Hekate kutsal alanında Tanrıça onuruna Hekatesia-Romaia adında “anahtar taşıma şenlikleri” düzenlenmiştir. Bu şenlik kutsal alanda yapılan en büyük şenliktir. Anahtar taşıyan genç kızlar tören alayı eşliğinde anahtarı Stratonikeia’dan getirir. Bu işlem hem yer altı dünyasının anahtarının Hekate’nin elinde olduğunu, hem de dini merkezin Stratonikeia (Muğla) olduğunu gösterir.

YILAN
Yılanlar bir yandan güneşle, şifayla, yenilenmeyle bağlantılı diğer yandan yer altıyla, ölülerle ve ruhlarla bağlantılıdır. Yılanların büyücülükle ilişkili olduğu bilinir. Yılanın, yer altında yaşadığı ve ölülerin ruhlarını canlandırdığı için tüm sırları bildiği, bilgeliğin kaynağı olduğu ve geleceği gördüğü sanılır. Derisini değiştirebilme yeteneği sayesinde yılan; ölümsüzlüğü, yeniden doğuşu, şifa sanatını temsil eder. Hekate’nin elinde yılanla tasvir edilmesi onun ruhların ve sihrin tanrıçası olduğunu vurgular.
HEKATE RİTÜELLERİ
Hekate, sihre ve büyüye başkanlık eden ana tanrıçadır. Bu yüzden büyü dünyasında ilk ibadet edilen ve başvurulan tanrıçaydı. Hekate’den uzaklaşmak büyüsel olandan uzaklaşmak demekti. Antik dönemlerde, insanlar Hekate’ye büyü yapma yeteneği ve koruma sağlama gücü için başvururdu. Ona, adaklar sunup dualar ederek yardımını isterlerdi. Ayrıca Tanrıça tarımla da ilişkilendirildiğinden bereket getirmesi için yiyecekler sunulurdu.
Tanrıça genellikle Dolunay esnasında huzursuz ruhları avladığından Dolunay günü Hekate’nin kutsal günü sayılırdı. Her Ay dönümünde, akşam yemeklerinde, Hekate için özel yemekler yapılırdı. Hekate’ye verilen adaklar çoğunlukla gece saatlerinde, kavşak noktalarında ve mezarlıklarda sunulurdu. Dolayısıyla Tanrıçaya sunulan ikramlar, tenha yerlerde dolaşan kötü ruhlardan korunmak içindi.

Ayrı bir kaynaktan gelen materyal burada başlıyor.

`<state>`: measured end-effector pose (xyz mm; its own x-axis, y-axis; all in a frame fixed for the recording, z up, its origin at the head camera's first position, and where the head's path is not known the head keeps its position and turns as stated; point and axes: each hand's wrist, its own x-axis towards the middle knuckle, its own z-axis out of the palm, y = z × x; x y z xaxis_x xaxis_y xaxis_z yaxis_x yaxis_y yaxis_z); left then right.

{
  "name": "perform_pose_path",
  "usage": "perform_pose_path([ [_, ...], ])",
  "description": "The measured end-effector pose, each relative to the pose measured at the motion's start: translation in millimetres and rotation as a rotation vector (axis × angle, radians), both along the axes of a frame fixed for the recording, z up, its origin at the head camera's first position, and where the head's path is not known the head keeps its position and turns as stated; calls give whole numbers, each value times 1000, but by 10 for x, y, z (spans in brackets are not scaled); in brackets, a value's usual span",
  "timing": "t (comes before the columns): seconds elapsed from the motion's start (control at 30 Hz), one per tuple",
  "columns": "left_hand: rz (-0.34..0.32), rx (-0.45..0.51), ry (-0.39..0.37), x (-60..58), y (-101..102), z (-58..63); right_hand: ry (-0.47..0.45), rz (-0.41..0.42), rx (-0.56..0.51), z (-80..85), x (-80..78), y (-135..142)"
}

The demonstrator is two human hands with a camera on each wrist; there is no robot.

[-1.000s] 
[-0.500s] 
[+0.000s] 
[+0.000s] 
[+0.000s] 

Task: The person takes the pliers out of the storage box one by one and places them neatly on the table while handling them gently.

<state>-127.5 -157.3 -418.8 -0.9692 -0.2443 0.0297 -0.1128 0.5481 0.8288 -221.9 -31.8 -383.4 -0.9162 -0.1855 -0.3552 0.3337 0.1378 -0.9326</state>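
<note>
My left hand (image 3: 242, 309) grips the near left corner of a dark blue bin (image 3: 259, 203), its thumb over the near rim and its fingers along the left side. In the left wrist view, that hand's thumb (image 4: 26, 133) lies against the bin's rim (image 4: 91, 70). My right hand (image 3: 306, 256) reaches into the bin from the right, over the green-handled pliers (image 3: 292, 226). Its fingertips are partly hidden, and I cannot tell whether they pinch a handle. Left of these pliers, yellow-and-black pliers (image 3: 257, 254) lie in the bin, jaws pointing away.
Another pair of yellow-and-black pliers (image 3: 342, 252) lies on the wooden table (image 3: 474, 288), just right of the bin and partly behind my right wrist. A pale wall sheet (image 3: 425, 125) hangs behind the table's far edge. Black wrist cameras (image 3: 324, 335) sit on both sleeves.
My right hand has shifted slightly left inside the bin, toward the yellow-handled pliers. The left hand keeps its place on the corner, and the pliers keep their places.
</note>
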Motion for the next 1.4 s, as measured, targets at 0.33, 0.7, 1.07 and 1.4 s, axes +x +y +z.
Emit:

Hekate’nin geç dönem kültlerinde, orgiastik ritüellerde köpeklerin Hekate için sunuldukları keşfedilmiştir. Plutarkhos, köpek kurbanının kentin arınması için yapıldığını ve bu ayinin Şubat ayına denk geldiğini, ayine arınma anlamına gelen februare denildiğini söyler.
Onun elde edemeyeceği bir şey yoktur.
Ona bütün mutlulukları vermek elindedir
Ünlü Gaia ve Uranos’un çocukları
Kendi paylarından pay vermişlerdir ona
Kim hoşuna giderse Hekate’nin
Yardım görür ondan.
Meydanlarda kalabalıklar içinde
Kimi isterse onu parlatır Hekate(Hesiodos-Thegonia)
HEKATE’NİN DÖNÜŞÜMÜ
Hekate’nin hikâyesi ilk olarak Hesiodos’un Theogonia’sında anlatılır. Bu çoşkulu hikayede, tanrıçanın kutsal rollerinden övgüyle bahsedilir. Titanlardan biri olmasına ve Titanların Zeus tarafından yenilmesine rağmen Hekate’nin yeteneklerine ve yetkilerine dokunulmaz. Bununla birlikte kendisine olağanüstü ayrıcalıklar tanınır. Karadan, denizden ve yıldızlı gökyüzünden birer pay verilir. O, diğer titanların aksine bütün kurban törenlerinde insanlar tarafından çağrılmaya devam eder.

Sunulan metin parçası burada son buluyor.